(CHICAGO, IL – December 16, 2010) It was just a little over a dozen years ago when horse racing’s power brokers adopted a collective approach to solve their individual problems. Perhaps someone emerged who could read the writing on the wall, someone who understood that horse racing would wither as spectator sport if it wasn’t introduced properly to new audiences. Or, maybe the shift in ideology just happened - as do osmosis or chain bonding or any of those other scientific miracles that few understand.

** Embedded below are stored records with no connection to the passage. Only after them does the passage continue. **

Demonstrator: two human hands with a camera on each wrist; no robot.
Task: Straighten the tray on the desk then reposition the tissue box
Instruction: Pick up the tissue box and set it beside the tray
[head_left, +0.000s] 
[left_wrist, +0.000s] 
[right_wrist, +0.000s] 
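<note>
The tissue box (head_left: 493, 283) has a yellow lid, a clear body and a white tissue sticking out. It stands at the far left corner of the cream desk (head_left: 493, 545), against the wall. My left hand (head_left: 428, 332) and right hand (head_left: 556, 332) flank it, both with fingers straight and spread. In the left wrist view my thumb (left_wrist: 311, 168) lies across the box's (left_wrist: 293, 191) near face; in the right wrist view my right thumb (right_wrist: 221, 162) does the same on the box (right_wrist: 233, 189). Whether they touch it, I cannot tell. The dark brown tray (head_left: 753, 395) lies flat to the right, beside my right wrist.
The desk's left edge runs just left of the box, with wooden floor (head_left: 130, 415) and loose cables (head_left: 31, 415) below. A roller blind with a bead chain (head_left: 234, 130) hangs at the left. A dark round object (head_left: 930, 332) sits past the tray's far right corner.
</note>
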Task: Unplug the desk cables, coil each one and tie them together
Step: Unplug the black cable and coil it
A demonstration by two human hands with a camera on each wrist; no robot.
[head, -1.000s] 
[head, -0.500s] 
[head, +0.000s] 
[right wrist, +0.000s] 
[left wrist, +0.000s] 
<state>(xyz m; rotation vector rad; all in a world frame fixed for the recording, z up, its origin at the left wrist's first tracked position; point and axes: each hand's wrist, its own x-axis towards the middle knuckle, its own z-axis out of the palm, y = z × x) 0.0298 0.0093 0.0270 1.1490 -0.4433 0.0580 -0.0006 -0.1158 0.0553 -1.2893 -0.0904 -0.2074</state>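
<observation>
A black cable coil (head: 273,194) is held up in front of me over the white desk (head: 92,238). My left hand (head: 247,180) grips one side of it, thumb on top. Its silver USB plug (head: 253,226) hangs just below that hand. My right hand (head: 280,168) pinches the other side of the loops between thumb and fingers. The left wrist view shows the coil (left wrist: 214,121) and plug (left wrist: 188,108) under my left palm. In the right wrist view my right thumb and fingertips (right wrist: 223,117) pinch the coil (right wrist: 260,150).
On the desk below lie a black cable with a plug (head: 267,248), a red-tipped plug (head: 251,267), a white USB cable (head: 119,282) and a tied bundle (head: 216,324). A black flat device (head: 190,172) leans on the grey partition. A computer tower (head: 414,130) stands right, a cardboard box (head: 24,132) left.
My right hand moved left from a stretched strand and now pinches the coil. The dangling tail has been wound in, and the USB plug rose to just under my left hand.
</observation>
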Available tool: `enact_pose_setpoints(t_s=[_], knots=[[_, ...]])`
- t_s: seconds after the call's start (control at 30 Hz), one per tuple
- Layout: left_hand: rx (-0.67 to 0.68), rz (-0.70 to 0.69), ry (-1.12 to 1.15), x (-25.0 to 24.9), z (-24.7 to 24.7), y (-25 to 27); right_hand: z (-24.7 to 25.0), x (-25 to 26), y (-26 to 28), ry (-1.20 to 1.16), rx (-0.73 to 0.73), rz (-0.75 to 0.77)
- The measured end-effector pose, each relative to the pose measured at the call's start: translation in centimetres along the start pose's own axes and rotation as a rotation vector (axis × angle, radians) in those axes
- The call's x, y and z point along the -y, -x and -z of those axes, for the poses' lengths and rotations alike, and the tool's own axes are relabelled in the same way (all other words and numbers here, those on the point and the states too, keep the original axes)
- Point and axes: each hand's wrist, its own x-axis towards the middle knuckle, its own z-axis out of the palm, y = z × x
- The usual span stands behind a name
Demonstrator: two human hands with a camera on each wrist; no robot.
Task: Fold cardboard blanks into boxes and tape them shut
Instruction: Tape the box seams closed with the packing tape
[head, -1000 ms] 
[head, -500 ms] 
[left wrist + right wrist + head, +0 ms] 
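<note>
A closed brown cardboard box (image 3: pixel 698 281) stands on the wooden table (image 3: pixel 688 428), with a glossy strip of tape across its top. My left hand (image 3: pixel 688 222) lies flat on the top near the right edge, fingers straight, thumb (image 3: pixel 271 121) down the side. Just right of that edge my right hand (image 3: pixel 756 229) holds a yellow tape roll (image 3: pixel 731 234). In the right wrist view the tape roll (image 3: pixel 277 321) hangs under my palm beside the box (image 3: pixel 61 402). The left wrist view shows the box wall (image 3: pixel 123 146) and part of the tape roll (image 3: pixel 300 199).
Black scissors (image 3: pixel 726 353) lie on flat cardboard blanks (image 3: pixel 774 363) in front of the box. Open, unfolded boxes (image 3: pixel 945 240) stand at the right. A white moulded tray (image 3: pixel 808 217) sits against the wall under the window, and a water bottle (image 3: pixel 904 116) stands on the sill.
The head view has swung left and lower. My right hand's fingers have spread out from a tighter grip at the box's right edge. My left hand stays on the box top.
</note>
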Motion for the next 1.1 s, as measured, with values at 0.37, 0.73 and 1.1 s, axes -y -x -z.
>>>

In any case, just as the ad slogan “Go, Baby, Go” was becoming the impetus for a new consumer awareness, the movement to work in concert for common good disappeared. Any dream of uniting the horse racing industry died when the National Thoroughbred Racing Association began losing its charter to engage in advertising and marketing on behalf of its members. Today’s NTRA is but a shell of its once-formidable self – the industry-funded marketing machine that produced Tim Smith as de facto commissioner and Lori Petty as the uncommon party girl with a get-lucky attitude.

Key industry players such as Churchill Downs Incorporated and MI Developments have abandoned the NTRA, choosing to go it alone for the short term instead of sharing in the sport’s long-range development. Churchill Downs, Santa Anita, Gulfstream, Calder, the Fair Grounds, Arlington Park, Delaware Park and Penn National don’t contribute with dues or perspective. Unfortunately, these tracks further the problem that horse racing has always faced – that, despite different markets, each entity believes it competes with the others.

Moving in opposite direction, industry members never make a decision in “the best interests of the sport.” They’re so busy with the present that they can’t serve the future. Consensus is rare. Change occurs at a crawl. If ever the sport had a need for an individual to take charge, it is now. Unifying the sport for the second time by implementing the NTRA is an opportunity that’s politically improbable. But, if people really wanted, it’s not totally unfeasible. Those who don’t believe in Santa Claus, well…they’ll find a lump of coal in their stocking. Those, who do, may find presents they never imagined.

Four days down and eight to go in the run-up to Christmas. Read along every day to learn what horse racing's biggest wishes for the future might be. For the "Third Day of Christmas, hit http://bit.ly/eFcrsI.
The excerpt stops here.